There are two python code files in this repository, which are explained below:
1. distilBertClassifier.ipynb: python notebook that imports the pre-trained distilbert transfomer from huggingface, fine-tunes the weights, and tests the fine-tuned model.
2. lstmClassifier.ipynb: python notebok that trains and tests the lstm + feedfoward network using pytorch.
The test and train dataset, train_titles.csv and test_tiles.csv, are also included in the repsitory.

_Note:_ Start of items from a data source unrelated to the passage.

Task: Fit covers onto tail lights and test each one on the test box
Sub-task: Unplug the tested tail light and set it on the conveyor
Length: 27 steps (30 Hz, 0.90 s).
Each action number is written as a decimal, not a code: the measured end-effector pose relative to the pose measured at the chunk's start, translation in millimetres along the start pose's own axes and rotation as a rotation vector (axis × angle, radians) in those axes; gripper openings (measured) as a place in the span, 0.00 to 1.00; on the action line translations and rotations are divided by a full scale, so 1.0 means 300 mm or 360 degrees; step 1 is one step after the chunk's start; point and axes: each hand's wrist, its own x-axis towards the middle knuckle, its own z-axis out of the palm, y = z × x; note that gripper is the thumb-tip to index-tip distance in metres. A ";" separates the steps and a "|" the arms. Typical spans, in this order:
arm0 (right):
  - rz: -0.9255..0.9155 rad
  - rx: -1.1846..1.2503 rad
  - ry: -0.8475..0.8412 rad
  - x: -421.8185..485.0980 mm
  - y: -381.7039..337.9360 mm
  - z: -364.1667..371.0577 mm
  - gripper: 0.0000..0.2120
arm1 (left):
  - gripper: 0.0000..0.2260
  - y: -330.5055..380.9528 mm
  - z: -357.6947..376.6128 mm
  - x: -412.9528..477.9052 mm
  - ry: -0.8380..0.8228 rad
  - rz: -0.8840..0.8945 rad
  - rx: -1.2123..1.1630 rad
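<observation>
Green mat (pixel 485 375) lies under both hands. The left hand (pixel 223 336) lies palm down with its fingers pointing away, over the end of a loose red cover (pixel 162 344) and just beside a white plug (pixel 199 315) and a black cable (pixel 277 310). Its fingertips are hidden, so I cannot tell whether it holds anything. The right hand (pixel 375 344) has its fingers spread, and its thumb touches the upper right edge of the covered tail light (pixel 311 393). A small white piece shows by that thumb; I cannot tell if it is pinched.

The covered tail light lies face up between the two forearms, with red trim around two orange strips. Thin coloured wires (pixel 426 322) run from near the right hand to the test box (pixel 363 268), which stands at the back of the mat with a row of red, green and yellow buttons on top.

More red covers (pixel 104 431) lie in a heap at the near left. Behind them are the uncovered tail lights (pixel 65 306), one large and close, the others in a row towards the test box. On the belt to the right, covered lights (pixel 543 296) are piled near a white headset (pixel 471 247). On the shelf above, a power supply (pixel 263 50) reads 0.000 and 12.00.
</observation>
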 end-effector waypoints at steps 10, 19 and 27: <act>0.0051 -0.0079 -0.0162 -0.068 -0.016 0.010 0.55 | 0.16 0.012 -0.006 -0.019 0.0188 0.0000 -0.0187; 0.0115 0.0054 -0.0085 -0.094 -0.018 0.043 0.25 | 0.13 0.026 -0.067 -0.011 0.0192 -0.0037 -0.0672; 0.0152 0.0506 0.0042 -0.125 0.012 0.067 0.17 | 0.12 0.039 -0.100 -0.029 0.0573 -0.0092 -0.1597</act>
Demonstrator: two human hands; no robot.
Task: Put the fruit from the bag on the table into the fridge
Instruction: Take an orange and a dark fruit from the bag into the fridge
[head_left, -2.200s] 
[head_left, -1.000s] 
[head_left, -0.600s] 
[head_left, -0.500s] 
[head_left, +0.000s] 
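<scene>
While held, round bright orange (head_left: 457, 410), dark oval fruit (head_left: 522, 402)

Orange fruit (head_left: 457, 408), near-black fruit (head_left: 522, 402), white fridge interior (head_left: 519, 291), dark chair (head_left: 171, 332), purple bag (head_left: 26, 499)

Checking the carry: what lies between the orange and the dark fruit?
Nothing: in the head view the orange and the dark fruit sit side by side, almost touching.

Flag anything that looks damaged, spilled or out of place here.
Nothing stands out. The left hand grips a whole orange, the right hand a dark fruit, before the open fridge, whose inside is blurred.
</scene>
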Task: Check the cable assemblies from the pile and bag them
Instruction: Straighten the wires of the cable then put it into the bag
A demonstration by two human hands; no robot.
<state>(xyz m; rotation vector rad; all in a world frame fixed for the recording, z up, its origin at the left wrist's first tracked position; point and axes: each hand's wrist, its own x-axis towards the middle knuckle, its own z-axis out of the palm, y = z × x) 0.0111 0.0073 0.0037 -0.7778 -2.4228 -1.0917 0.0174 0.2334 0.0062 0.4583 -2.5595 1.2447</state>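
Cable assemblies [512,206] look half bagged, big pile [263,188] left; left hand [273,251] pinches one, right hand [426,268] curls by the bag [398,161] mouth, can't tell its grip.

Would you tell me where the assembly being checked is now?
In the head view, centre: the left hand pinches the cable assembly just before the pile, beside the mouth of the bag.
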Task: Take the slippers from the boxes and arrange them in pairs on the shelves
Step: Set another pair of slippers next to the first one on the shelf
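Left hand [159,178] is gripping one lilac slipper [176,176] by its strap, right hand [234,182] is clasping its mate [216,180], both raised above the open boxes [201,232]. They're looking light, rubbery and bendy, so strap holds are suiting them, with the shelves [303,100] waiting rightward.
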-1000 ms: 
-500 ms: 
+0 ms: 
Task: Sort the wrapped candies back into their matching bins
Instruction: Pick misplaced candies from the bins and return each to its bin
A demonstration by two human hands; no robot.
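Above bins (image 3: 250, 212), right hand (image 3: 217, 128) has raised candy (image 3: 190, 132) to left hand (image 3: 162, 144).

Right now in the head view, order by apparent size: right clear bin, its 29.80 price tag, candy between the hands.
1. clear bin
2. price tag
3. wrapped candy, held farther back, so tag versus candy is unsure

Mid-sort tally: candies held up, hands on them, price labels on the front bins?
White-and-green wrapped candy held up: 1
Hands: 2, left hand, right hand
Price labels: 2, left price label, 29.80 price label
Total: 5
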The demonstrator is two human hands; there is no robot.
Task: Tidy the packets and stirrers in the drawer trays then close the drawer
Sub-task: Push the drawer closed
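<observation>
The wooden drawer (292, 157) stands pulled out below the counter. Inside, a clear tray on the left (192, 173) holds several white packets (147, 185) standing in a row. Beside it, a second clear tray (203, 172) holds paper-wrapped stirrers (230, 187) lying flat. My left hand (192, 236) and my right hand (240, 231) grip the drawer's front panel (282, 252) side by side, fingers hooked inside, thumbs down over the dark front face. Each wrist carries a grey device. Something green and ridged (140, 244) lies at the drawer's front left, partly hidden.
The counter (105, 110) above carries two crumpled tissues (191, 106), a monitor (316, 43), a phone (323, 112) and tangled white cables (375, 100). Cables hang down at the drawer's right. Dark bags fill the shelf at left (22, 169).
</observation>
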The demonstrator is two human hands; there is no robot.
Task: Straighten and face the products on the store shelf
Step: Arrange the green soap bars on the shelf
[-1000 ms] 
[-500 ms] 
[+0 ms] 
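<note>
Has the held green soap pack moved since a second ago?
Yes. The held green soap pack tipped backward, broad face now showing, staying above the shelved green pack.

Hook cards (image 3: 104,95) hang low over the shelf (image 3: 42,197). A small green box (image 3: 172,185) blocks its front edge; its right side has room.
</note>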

Please email any questions to aabbasi1@iastae.edu
- The distilbert clasifier achieves an expected 86 percent classification accuracy on the text Food 101 Dataset.
-
A good sanity check is to inspect a single data point output from the data loaders by decoding the output token ids and reading the decoded sentence to see if it makes sense. For example,
Encoded Text = tensor([ 101, 3313, 6207, 11345, 2007, 9781, 4168, 2389, 19116, 17974, 1064, 2026, 2890, 6895, 10374, 1012, 4012, 102, 0, 0, 0, 0, 0, 0, 0, 0, 0, 0, 0, 0, 0, 0, 0, 0, 0, 0, 0, 0, 0, 0, 0, 0, 0, 0, 0, 0, 0, 0, 0, 0, 0, 0, 0, 0, 0, 0, 0, 0, 0, 0, 0, 0, 0, 0, 0, 0, 0, 0, 0, 0, 0, 0, 0, 0, 0, 0, 0, 0, 0, 0, 0, 0, 0, 0, 0, 0, 0, 0, 0, 0, 0, 0, 0, 0, 0, 0, 0, 0, 0, 0, 0, 0, 0, 0, 0, 0, 0, 0, 0, 0, 0, 0, 0, 0, 0, 0, 0, 0, 0, 0, 0, 0, 0, 0, 0, 0, 0, 0]), torch.LongTensor, torch.Size([128])Decoded tokens from encoded ids: '[CLS] double apple pie with cornmeal crust recipe | myrecipes. com [SEP] [PAD] [PAD] [PAD] [PAD] [PAD] [PAD] [PAD] [PAD] [PAD] [PAD] [PAD] [PAD] [PAD] [PAD] [PAD] [PAD] [PAD] [PAD] [PAD] [PAD] [PAD] [PAD] [PAD] [PAD] [PAD] [PAD] [PAD] [PAD] [PAD] [PAD] [PAD] [PAD] [PAD] [PAD] [PAD] [PAD] [PAD] [PAD] [PAD] [PAD] [PAD] [PAD] [PAD] [PAD] [PAD] [PAD] [PAD] [PAD] [PAD] [PAD] [PAD] [PAD] [PAD] [PAD] [PAD] [PAD] [PAD] [PAD] [PAD] [PAD] [PAD] [PAD] [PAD] [PAD] [PAD] [PAD] [PAD] [PAD] [PAD] [PAD] [PAD] [PAD] [PAD] [PAD] [PAD] [PAD] [PAD] [PAD] [PAD] [PAD] [PAD] [PAD] [PAD] [PAD] [PAD] [PAD] [PAD] [PAD] [PAD] [PAD] [PAD] [PAD] [PAD] [PAD] [PAD] [PAD] [PAD] [PAD] [PAD] [PAD] [PAD] [PAD] [PAD] [PAD] [PAD] [PAD] [PAD] [PAD] [PAD] [PAD]'Notice how the decoded sentence has special tokens like [CLS], [SEP], [PAD] that indicate the Start-of-Sentece/Classification token, the Separator/End-of-sentence token and the padding token [PAD].